The Fiat Perla, a Chinese version of the Albea, was tested in China by the China-NCAP in three different tests: a 100% front crash test with a wall (similar to the US NTHSA test), a 40% offset test (similar to the Euro NCAP test) and a side crash test similar to the Euro NCAP.

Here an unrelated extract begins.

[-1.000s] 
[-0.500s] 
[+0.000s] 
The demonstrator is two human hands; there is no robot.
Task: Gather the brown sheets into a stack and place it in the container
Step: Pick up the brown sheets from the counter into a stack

The Perla scored 8.06 points in the 100% frontal crash test, equivalent to three stars, 12.02 points in the 40% offset crash test, equivalent to four stars, and 10,96 points in the side crash test, equivalent to three stars, with an average result of 31 points and three stars. The tested vehicle was equipped with standard driver and passenger airbag and regular seatbelts.

==Nameplate use==
In Mexico, the 2009 model of the Fiat Siena has been marketed as the Fiat Albea, replacing the Palio Sedán nameplate used on the previous series of the car.